Fund managers are increasingly adopting diversified and defensive allocations, with a major shift toward multi-asset allocation funds. These funds balance equity, debt, and other assets, delivering superior performance relative to many standard equity categories in 2025. The strategy benefits from precious metals rallies, with dynamic gold allocation serving as a natural hedge to equity volatility.
Debt fund positioning has adapted to the rate cycle scenario, with shorter-duration debt funds proving successful.
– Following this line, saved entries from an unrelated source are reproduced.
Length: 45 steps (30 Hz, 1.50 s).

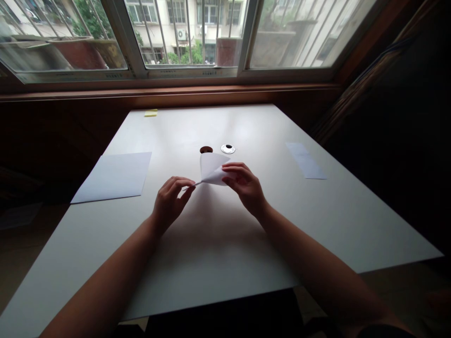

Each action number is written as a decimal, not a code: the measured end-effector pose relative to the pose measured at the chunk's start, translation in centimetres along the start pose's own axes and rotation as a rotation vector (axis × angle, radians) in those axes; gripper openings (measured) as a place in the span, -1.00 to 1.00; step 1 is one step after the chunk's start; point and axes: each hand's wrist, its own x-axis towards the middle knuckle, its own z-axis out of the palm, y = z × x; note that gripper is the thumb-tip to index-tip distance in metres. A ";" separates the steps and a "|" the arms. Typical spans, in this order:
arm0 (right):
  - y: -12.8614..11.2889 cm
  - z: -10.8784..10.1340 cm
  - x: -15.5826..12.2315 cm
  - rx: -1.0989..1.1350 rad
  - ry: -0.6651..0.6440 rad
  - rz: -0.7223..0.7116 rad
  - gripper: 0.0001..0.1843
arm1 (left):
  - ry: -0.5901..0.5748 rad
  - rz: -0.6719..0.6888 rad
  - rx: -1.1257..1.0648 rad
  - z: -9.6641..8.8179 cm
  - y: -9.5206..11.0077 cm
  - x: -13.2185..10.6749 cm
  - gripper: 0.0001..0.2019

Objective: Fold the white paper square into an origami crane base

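Observation:
A folded sheet of white paper (213, 165) is held up over the middle of the white table (197, 263). My left hand (173, 199) pinches its narrow, pointed end between thumb and fingers. On the other side, my right hand (244, 185) grips the wider part, with the thumb below and the fingers along the top. The paper fans out away from me between the two hands, and a soft shadow lies on the table under it. Part of the right side is hidden behind my right fingers.
Flat white sheets (114, 177) lie at the table's left edge, and a narrow paper strip (306, 161) at the right. Behind the folded paper are a round hole (206, 149) and a round silvery cover (228, 149). Yellow sticky notes (151, 113) sit near the back edge, before the window (190, 33).

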 end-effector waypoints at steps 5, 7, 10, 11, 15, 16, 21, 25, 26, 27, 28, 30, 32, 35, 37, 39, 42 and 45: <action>-0.5 0.6 -0.4 -0.232 -0.127 -0.178 -0.74 | 0.004 0.093 0.146 0.0 -0.2 -0.5 -0.65; -0.5 0.8 -0.4 -0.315 -0.158 -0.256 -0.68 | 0.012 0.145 0.171 0.0 -0.2 -0.6 -0.50; -0.5 0.8 -0.4 -0.404 -0.182 -0.343 -0.61 | -0.022 0.181 0.195 -0.2 0.2 -0.5 -0.45; -0.4 0.8 -0.4 -0.428 -0.192 -0.366 -0.59 | -0.046 0.163 0.202 -0.3 0.4 -0.4 -0.50; -0.3 0.7 -0.4 -0.498 -0.234 -0.431 -0.53 | -0.061 0.093 0.134 -0.4 1.2 -0.1 -0.63; -0.2 0.7 -0.4 -0.507 -0.243 -0.431 -0.52 | -0.050 0.081 0.112 -0.4 1.2 -0.1 -0.64; 0.0 0.6 -0.5 -0.532 -0.290 -0.360 -0.50 | -0.037 0.047 0.071 -0.3 1.0 -0.2 -0.70; 0.3 0.4 -0.6 -0.536 -0.267 -0.309 -0.53 | -0.015 0.029 0.072 -0.3 0.9 -0.1 -0.75; 0.4 0.4 -0.6 -0.529 -0.261 -0.300 -0.54 | -0.008 0.023 0.074 -0.4 0.9 -0.1 -0.76; 0.5 0.4 -0.6 -0.520 -0.261 -0.295 -0.55 | -0.001 0.017 0.075 -0.4 0.9 0.0 -0.77; 0.6 0.3 -0.6 -0.511 -0.266 -0.292 -0.56 | 0.003 0.011 0.076 -0.4 0.9 0.0 -0.78; 0.8 0.3 -0.6 -0.493 -0.284 -0.293 -0.58 | -0.005 0.004 0.080 -0.4 0.8 -0.1 -0.80; 0.8 0.4 -0.6 -0.486 -0.301 -0.302 -0.60 | -0.028 0.009 0.090 -0.4 0.7 -0.2 -0.81; 0.8 0.5 -0.6 -0.495 -0.315 -0.312 -0.60 | -0.052 0.027 0.108 -0.4 0.5 -0.3 -0.80; 0.7 0.6 -0.6 -0.495 -0.322 -0.317 -0.58 | -0.045 0.042 0.115 -0.4 0.6 -0.3 -0.80; 0.6 0.7 -0.7 -0.481 -0.321 -0.327 -0.56 | -0.027 0.050 0.116 -0.5 0.6 -0.3 -0.80; 0.5 0.7 -0.7 -0.457 -0.293 -0.354 -0.56 | 0.011 0.048 0.116 -0.5 0.6 -0.2 -0.80; 0.4 0.5 -0.8 -0.506 -0.230 -0.404 -0.58 | 0.049 0.046 0.113 -0.4 0.6 -0.2 -0.79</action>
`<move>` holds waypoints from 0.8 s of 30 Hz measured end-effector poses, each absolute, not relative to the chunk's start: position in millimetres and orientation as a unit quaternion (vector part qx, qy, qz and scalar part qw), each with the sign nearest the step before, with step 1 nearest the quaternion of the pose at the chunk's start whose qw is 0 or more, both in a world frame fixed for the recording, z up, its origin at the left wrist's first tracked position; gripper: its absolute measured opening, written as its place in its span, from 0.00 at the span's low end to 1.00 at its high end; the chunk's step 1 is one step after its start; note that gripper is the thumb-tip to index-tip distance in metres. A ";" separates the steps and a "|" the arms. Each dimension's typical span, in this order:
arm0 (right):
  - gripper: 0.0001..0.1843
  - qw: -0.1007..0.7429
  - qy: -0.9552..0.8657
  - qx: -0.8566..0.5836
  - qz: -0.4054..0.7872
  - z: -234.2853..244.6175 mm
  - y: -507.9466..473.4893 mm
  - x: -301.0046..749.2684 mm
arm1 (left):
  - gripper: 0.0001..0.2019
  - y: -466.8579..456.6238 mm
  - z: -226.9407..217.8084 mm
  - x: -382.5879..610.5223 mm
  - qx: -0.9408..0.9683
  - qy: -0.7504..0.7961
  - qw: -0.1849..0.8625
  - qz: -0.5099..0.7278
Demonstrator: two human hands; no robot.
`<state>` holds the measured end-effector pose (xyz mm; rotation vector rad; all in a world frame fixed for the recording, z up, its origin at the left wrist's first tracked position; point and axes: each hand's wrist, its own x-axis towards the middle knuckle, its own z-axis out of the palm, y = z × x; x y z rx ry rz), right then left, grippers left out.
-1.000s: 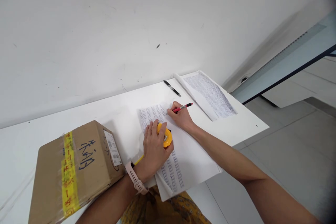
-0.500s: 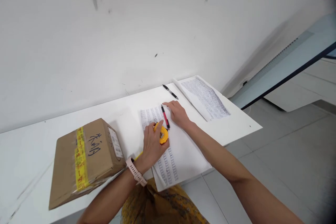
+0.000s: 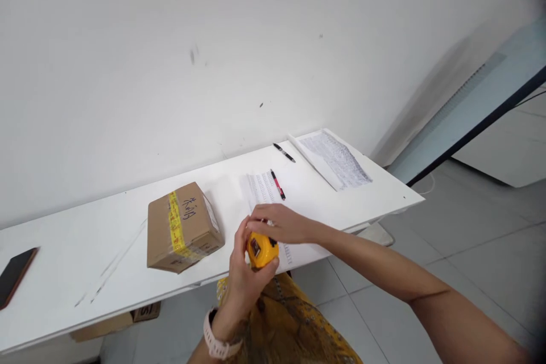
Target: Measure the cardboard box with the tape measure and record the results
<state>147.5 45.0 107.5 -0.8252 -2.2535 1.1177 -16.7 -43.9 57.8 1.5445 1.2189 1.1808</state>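
Observation:
My left hand (image 3: 244, 276) is wrapped round a yellow tape measure (image 3: 265, 251) near the table's front edge, its thumb along the lower side. Over the top of the case, my right hand (image 3: 285, 222) has its fingers bent against the tape measure; whether they pinch the blade's end is hidden. Beneath and behind both hands lies a paper sheet (image 3: 262, 186) with columns of writing, partly covered. A red and black pen (image 3: 278, 185) rests at the sheet's right side.
To the left, a taped cardboard box (image 3: 160, 233) stands on the white table (image 3: 115, 210). A dark phone (image 3: 16, 276) lies at the far left. Toward the wall are a black pen (image 3: 284, 153) and a densely written sheet (image 3: 339, 162). Another carton (image 3: 102, 325) sits below the table.
The tape measure has come back toward my body in my left hand. My right hand has left the red and black pen and moved onto the tape measure. The view has shifted left.

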 end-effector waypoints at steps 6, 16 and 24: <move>0.19 0.190 -0.867 -0.276 0.370 120.3 9.4 110.1 | 0.43 -96.0 55.5 -52.7 0.486 0.529 0.435 0.542; 0.10 0.253 -0.837 -0.158 0.459 174.8 78.7 30.2 | 0.42 -145.9 100.0 -92.5 0.398 0.554 0.425 0.595; 0.14 0.272 -0.767 -0.252 0.524 144.1 178.3 -34.1 | 0.36 -171.7 98.9 -96.3 0.226 0.455 0.614 0.603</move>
Additionally, investments are focusing on India-specific stories as global trends move away from globalization toward protectionism.
Quantitative Investment Growth
The relevance of quantitative strategies is experiencing significant growth in India, representing a fundamental maturation of capital markets. Agarwal noted that quant investing, traditionally a Western phenomenon, has reached an inflection point in India.
| Quant Investment Metrics | Performance |
|---|---|
| Smart Beta Fund AUM Growth | 30x increase in five years |
| Market Stage | Nascent with proven alpha generation |
| Index Options | Value, momentum, quality, low-volatility |
| Management Approach | Rules-based middle path |
The growth is evident across multiple dimensions, with smart beta funds experiencing substantial AUM expansion. Index providers have launched numerous smart beta and factor-based indices, offering investors richer portfolio construction options as active managers' ability to generate alpha in the large-cap segment has declined.
Gold as Strategic Asset Class
Gold's role has evolved significantly, transitioning from a purely defensive hedge to a more dynamic strategic asset class. Agarwal highlighted gold as one of the best-performing asset classes in 2025, driven by inflation concerns and ongoing central bank purchases.
Central bank behavior provides clear indicators of gold's institutional acceptance, with official sector purchases driving gold's proportion of global reserves above the euro for the first time in decades. This creates structural demand supporting sustained appreciation. Multi-asset funds now use dynamic gold allocation, with professional managers actively adjusting exposure based on market conditions rather than maintaining static positions.